### [INSTRUCTIONS TO FOLLOW]
For the entries that follow, retype exactly the lines from the one containing "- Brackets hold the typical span" to the one containing "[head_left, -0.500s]", inclusive, and only those. Images stay out of the copy.

[Data items]
================================
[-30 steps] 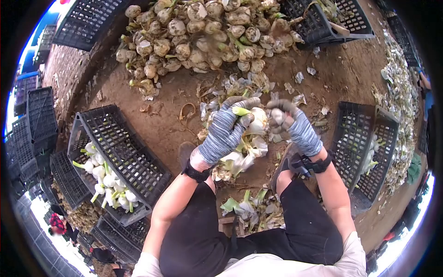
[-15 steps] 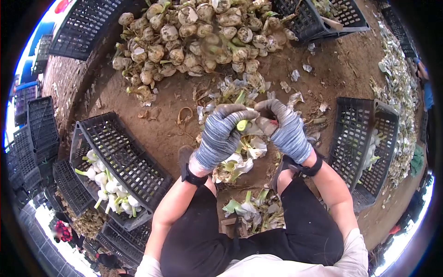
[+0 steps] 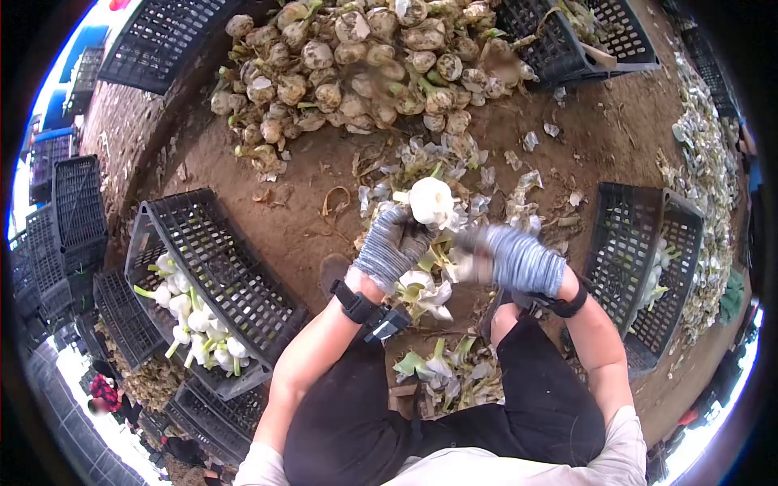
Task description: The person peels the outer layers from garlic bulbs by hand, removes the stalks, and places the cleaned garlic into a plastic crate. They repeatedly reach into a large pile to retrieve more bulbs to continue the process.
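Observation:
My left hand (image 3: 393, 249), in a grey striped knit glove, is closed round the underside of a clean white garlic bulb (image 3: 431, 201) with a short cut green stem. To the right of the bulb, a little apart from it, is my gloved right hand (image 3: 510, 257). Its fingers are smeared by motion, so whether they hold anything does not show. Below both hands, loose garlic skins (image 3: 425, 293) lie on the dirt between my feet.
A heap of unpeeled garlic (image 3: 348, 73) lies ahead on the dirt floor. A tilted black crate (image 3: 235, 259) with white bulbs stands at left, another crate (image 3: 620, 235) with bulbs at right. One more crate (image 3: 551, 40) sits beside the heap. Peelings (image 3: 705, 178) line the far right.
My left hand has turned, and the white bulb now shows above its fingers. My right hand has moved apart from it, slightly down and right. The view has shifted a little.

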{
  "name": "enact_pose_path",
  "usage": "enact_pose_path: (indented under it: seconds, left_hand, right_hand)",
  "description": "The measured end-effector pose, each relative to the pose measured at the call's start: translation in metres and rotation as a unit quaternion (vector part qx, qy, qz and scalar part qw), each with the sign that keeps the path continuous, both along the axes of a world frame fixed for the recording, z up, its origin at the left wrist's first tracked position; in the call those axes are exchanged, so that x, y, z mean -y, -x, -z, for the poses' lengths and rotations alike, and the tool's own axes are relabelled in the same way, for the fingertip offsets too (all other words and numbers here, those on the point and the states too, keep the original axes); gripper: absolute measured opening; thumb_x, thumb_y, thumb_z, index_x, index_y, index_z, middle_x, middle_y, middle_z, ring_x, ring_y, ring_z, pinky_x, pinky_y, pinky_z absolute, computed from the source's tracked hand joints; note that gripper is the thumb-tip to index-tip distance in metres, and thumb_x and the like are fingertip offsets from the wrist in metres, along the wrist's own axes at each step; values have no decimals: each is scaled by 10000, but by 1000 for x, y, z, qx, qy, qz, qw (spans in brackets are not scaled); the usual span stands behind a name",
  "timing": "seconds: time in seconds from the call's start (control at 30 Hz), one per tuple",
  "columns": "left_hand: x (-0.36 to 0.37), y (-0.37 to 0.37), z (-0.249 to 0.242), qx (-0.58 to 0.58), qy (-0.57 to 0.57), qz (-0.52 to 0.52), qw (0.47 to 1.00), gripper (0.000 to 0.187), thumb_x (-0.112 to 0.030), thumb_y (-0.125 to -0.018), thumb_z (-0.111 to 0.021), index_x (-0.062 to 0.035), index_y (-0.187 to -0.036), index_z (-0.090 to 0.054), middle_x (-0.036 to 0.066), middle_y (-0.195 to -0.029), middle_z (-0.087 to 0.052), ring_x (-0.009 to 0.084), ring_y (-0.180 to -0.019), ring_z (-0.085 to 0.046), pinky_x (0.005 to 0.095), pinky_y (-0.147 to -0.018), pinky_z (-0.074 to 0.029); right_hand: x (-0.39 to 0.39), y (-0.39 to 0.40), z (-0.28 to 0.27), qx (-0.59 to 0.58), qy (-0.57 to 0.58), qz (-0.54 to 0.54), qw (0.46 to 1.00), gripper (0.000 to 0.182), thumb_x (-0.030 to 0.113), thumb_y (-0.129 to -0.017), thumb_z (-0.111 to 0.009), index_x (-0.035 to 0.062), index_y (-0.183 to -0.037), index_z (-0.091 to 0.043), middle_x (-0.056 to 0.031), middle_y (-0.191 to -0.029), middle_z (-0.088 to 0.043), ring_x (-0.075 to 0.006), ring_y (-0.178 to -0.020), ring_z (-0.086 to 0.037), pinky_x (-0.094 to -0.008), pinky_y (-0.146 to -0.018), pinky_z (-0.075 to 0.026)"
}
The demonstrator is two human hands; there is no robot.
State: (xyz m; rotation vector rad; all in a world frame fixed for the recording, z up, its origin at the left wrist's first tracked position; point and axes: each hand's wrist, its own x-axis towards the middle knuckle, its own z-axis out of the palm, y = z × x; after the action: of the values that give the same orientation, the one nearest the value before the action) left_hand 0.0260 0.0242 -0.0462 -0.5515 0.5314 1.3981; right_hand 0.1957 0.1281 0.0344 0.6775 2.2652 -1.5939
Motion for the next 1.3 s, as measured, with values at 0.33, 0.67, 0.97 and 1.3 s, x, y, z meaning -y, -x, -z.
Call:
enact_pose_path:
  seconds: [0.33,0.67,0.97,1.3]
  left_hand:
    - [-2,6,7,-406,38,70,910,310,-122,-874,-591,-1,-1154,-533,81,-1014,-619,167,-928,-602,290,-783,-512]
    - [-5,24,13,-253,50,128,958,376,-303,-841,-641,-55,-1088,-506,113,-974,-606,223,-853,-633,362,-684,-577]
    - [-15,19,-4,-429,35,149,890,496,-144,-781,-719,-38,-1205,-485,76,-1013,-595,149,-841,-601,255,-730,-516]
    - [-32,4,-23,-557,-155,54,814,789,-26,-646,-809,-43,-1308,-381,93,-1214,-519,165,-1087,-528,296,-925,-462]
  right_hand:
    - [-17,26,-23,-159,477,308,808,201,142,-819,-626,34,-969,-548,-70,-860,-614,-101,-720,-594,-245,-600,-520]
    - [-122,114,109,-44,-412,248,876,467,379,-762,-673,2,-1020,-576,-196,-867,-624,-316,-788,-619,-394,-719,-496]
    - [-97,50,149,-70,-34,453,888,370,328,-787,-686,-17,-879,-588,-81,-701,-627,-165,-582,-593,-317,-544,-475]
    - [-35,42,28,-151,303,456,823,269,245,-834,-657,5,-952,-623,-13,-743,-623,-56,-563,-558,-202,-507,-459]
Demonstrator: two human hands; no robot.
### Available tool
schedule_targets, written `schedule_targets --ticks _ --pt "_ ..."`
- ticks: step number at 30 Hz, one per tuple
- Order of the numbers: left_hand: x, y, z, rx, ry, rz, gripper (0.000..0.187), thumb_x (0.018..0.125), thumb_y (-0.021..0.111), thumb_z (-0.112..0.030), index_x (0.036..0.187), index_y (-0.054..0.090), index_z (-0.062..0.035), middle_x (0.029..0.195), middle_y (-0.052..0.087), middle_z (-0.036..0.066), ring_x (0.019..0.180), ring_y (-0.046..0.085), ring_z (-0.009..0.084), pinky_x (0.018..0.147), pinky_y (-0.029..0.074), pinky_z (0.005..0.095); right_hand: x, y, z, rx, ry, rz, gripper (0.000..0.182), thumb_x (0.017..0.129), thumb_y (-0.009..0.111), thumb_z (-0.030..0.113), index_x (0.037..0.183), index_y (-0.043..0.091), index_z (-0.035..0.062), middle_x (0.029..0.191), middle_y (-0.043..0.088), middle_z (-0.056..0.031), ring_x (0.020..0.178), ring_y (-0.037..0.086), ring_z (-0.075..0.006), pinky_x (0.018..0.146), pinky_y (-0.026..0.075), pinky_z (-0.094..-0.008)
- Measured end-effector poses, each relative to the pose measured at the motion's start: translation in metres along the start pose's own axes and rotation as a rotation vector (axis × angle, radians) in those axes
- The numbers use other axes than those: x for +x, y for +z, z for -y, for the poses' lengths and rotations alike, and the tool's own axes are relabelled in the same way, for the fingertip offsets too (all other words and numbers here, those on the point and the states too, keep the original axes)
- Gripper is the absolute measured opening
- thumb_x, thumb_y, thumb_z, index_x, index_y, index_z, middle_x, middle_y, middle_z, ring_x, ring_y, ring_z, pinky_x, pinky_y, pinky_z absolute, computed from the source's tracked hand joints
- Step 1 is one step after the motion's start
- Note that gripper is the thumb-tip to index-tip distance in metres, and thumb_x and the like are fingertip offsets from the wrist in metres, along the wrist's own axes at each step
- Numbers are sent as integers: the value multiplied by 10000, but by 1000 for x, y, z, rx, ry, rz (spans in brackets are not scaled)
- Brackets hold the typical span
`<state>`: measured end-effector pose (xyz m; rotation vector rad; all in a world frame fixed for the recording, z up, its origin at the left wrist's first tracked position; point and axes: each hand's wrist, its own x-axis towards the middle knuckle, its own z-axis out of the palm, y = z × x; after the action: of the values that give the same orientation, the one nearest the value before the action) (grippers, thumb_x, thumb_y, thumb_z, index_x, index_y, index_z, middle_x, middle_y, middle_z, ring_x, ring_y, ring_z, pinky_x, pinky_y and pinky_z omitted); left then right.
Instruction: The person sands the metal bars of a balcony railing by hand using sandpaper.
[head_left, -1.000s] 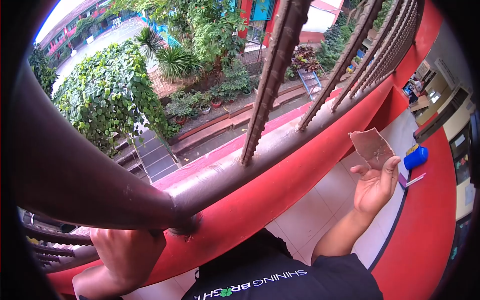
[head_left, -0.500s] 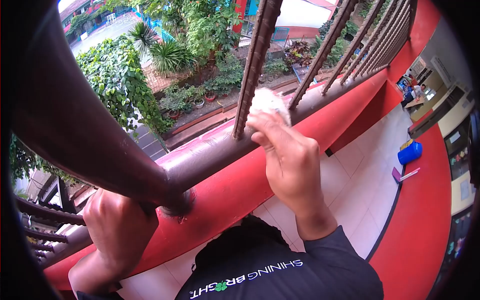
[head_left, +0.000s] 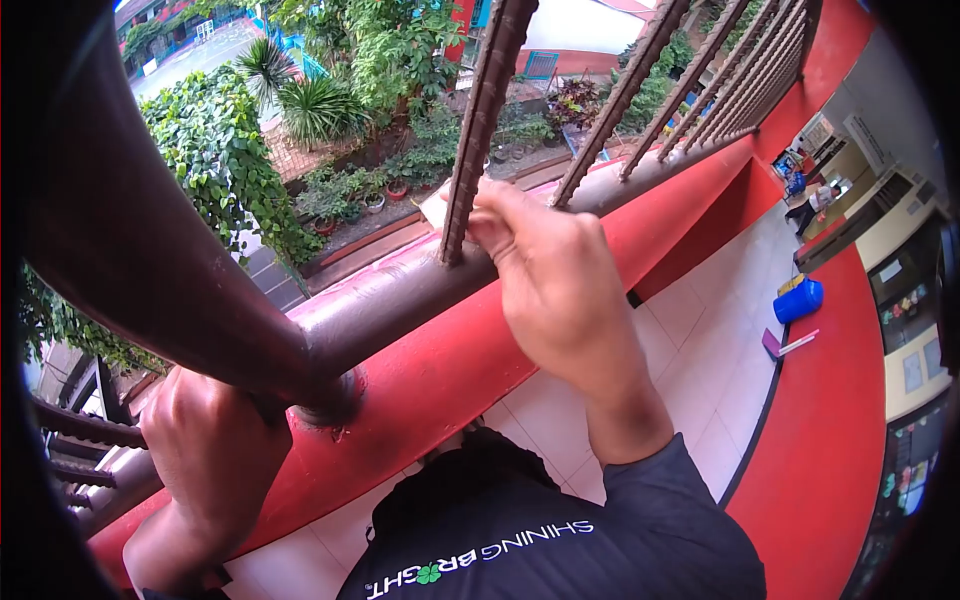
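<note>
My right hand (head_left: 555, 270) pinches a pale, folded piece of cloth or paper (head_left: 435, 208) and presses it round a ribbed brown bar (head_left: 482, 125), just above where the bar meets the lower rail (head_left: 400, 302). Fingers and bar hide much of the pale piece. At lower left, my left hand (head_left: 215, 435) is closed against the brown railing, beneath the thick curved post (head_left: 190, 230); its fingertips are hidden behind.
A red ledge (head_left: 450, 375) runs under the railing. Further ribbed bars (head_left: 625, 90) slope away to the upper right. On the tiled corridor floor (head_left: 690, 370) lie a blue bucket (head_left: 800, 300) and a dustpan (head_left: 772, 343). A person (head_left: 815, 205) is far down the corridor. Plants (head_left: 330, 110) grow outside.
My right hand has moved left with the pale piece, from the bar's right side to round the bar. The view has shifted slightly; my left hand keeps its place at the railing.
</note>
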<state>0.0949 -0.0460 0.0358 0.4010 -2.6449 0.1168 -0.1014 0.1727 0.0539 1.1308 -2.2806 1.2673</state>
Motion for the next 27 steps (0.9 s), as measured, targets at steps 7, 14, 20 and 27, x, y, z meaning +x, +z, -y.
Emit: schedule_targets --ticks 7,14,20,27 --pt "1 7 -1 38 37 -109 230 767 818 -171 782 634 -34 710 600 161 664 642 413 637 494 529 6 -8 8 81 1 82 333 992 496 -22 1299 620 -49 995 749 -281 972 726 -470 846 583 -508" --pt "-1 4 3 25 30 -33 181 832 786 -171 917 687 -46 781 632 188 733 662 445 671 509 567 17 -6 -6 164 35 55 345 978 529 -11 1309 621 -46 960 737 -298 937 727 -476 837 566 -535" --pt "-1 6 3 22 23 -45 190 830 794 -174 921 677 -54 765 625 184 720 662 441 665 508 566 2 -11 10 -36 -32 127 367 1103 522 67 1456 576 -21 975 754 -189 913 715 -228 900 548 -334" --pt "0 7 3 6 38 -76 200 836 804 -194 916 681 -59 751 628 178 702 660 440 651 508 560 -41 -2 14 35 -50 31 511 1110 476 28 1617 413 13 1221 766 -222 1191 740 -340 991 578 -411"
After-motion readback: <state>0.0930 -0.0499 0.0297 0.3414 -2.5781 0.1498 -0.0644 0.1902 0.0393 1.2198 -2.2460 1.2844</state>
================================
### [WRITTEN SOLUTION]
- Brackets hold the typical span
`<state>`: measured end-effector pose (xyz m; rotation vector rad; all in a world frame fixed for the recording, z up, its origin at the left wrist's first tracked position; point and axes: each hand's wrist, its own x-axis towards the middle knuckle, its own z-axis out of the palm, y = z × x; after the action: of the values that give the same orientation, the one nearest the value before the action) (grippers, thumb_x, thumb_y, thumb_z, index_x, index_y, index_z, middle_x, middle_y, middle_z, ring_x, ring_y, ring_z, pinky_x, pinky_y and pinky_z omitted); left then right.
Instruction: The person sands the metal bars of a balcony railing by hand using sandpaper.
[head_left, -1.000s] 
[head_left, -0.500s] 

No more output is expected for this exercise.